The keratinous horns of bovids are used in intraspecific combat to gain access to females in oestrus. Horn sheath keratin is a composite material consisting of stiff protein fibres and a pliant protein matrix. Unlike antlers, horns are permanent structures which are likely to accumulate damage during fighting. Therefore, horn sheath keratin should be resistant to fracture (tough) and insensitive to surface defects (scratches and cracks) which may weaken horns by acting as stress concentrators.
The effect of water on the toughness and notch-sensitivity of horn sheath keratin was investigated in three-point bending and tensile tests. Several measures of toughness were made on dry (0% water content), fresh (20%) and wet (40%) horn keratin, including total work of fracture, Gurney & Hunt work of fracture, critical strain energy release rate and critical stress intensity factor.

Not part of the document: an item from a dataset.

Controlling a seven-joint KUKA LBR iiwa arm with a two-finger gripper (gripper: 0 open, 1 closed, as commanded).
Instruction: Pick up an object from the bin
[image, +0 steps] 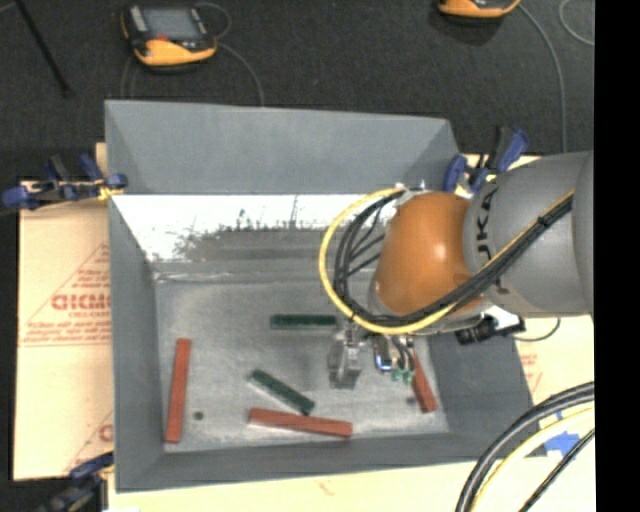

The mean total work of fracture of fresh horn is about 40 kJ/m2 which is relatively much greater than most biological and synthetic materials. Most of the work of fracture is due to plastic yielding of the matrix (50–75%); the rest is due to crack-tip specific fracture mechanisms such as fibre pull-out and Cook Gordon crack-stopping. Dehydration reduces the total work of fracture of horn keratin by preventing the yielding of the matrix.
The strength of fresh and wet horn is insensitive to notches, but dry horn is very notch-sensitive. Therefore, bovids must avoid dehydration of their horns due to the desiccating effect of the environment. The ‘horning’ behaviour of bovids may be a maintenance activity which ensures that the horn sheath is adequately hydrated to remain tough and notch-insensitive.